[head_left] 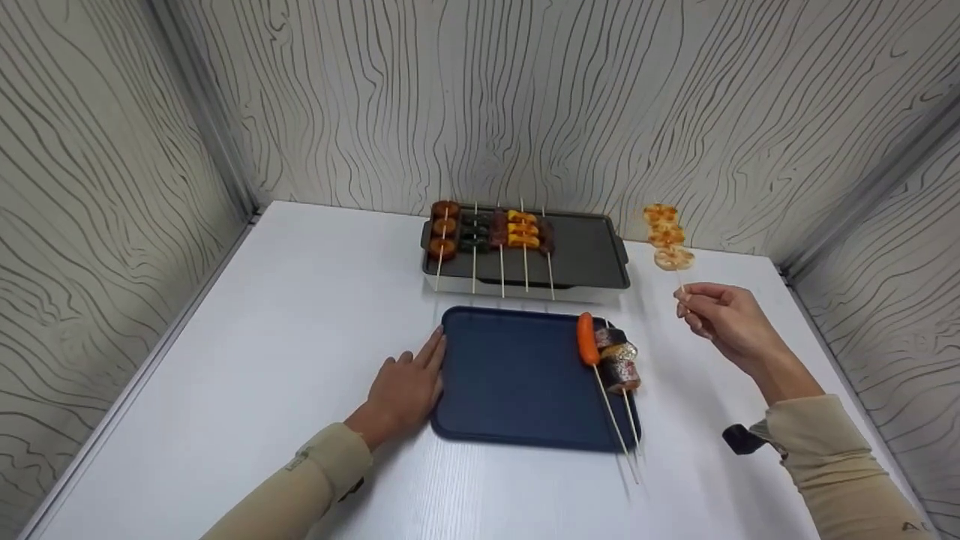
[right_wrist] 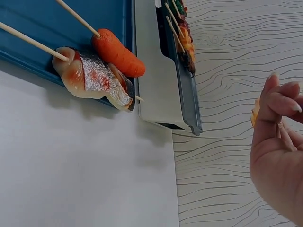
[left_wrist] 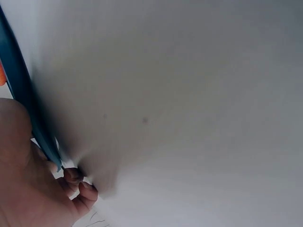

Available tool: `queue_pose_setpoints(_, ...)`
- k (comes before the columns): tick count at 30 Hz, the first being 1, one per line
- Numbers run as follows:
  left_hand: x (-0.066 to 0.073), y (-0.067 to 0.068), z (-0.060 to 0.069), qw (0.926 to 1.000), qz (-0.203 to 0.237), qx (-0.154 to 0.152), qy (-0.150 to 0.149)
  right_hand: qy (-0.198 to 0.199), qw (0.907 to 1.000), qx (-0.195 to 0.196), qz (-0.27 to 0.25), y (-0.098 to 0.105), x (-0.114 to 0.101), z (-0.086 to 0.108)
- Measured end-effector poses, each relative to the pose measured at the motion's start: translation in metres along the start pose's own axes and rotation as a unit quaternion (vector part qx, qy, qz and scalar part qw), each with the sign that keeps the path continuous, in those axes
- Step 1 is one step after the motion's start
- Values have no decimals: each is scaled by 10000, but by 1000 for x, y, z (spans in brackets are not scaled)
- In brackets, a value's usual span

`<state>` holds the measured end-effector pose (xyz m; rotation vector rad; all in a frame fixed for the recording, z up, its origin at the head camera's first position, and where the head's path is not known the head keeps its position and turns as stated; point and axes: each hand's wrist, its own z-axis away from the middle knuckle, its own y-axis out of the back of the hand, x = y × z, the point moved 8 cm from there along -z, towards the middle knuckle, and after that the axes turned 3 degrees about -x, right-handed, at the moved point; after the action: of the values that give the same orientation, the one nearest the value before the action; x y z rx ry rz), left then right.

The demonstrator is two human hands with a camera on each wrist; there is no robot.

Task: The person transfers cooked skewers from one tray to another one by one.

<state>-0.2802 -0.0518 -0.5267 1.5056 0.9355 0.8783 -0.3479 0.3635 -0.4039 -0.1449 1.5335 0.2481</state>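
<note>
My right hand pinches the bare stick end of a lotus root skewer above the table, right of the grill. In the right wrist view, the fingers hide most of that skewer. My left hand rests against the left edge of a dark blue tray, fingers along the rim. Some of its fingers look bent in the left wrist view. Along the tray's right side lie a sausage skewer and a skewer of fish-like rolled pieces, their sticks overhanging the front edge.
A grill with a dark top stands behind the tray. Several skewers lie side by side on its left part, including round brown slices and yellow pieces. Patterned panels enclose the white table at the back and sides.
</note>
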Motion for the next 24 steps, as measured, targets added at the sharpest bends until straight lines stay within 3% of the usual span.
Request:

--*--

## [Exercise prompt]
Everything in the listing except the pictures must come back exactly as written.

## [Answer space]
[head_left] 
[right_wrist] 
[left_wrist] 

Available tool: `queue_pose_setpoints(_, ...)`
- k (comes before the columns): tick count at 30 Hz, the first being 1, one per line
- Numbers run as follows:
  left_hand: x (-0.066 to 0.073), y (-0.067 to 0.068), z (-0.060 to 0.069), qw (0.926 to 1.000), qz (-0.203 to 0.237), qx (-0.154 to 0.152), qy (-0.150 to 0.149)
  right_hand: qy (-0.198 to 0.199), qw (0.907 to 1.000), qx (-0.195 to 0.196), qz (-0.27 to 0.25), y (-0.098 to 0.105), x (-0.114 to 0.101), z (-0.086 to 0.108)
- Measured end-effector poses, each relative to the pose measured at the motion's start: translation in metres along the start pose's own axes and rotation as a unit quaternion (vector part qx, qy, qz and scalar part qw), each with the sign that keeps the path continuous, in those axes
- Step 1 is one step after the motion's start
- Values have no decimals: each is scaled by 10000, but by 1000 for x, y, z (spans in brackets are not scaled)
- In brackets, a value's usual span

`<state>` holds the measured end-effector pose (xyz m; rotation vector rad; all in a frame fixed for the recording, z up, its origin at the head camera's first position, and where the head's path is not known the head keeps its position and turns as stated; point and axes: each hand's wrist, its own z-axis away from the middle knuckle, its own y-axis out of the back of the hand, x = y × z, the point moved 8 cm from there along -z, towards the middle knuckle, and after that the axes turned 3 degrees about -x, right-handed, at the moved point; after the action: of the values that give the same orientation, the one nearest the value before the action; x y z rx ry rz), left then right.

The demonstrator is two human hands with a camera on each wrist; there is no robot.

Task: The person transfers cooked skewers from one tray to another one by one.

<state>-0.2802 -0.0518 -0.5267 1.5056 0.9355 0.8783 -0.3479 0.3635 -0.4039 -0.1449 1.5335 0.2481</state>
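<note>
My right hand pinches the bare stick end of a lotus root skewer above the table, right of the grill. In the right wrist view, the fingers hide most of that skewer. My left hand rests against the left edge of a dark blue tray, fingers along the rim. Some of its fingers look bent in the left wrist view. Along the tray's right side lie a sausage skewer and a skewer of fish-like rolled pieces, their sticks overhanging the front edge.
A grill with a dark top stands behind the tray. Several skewers lie side by side on its left part, including round brown slices and yellow pieces. Patterned panels enclose the white table at the back and sides.
</note>
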Motion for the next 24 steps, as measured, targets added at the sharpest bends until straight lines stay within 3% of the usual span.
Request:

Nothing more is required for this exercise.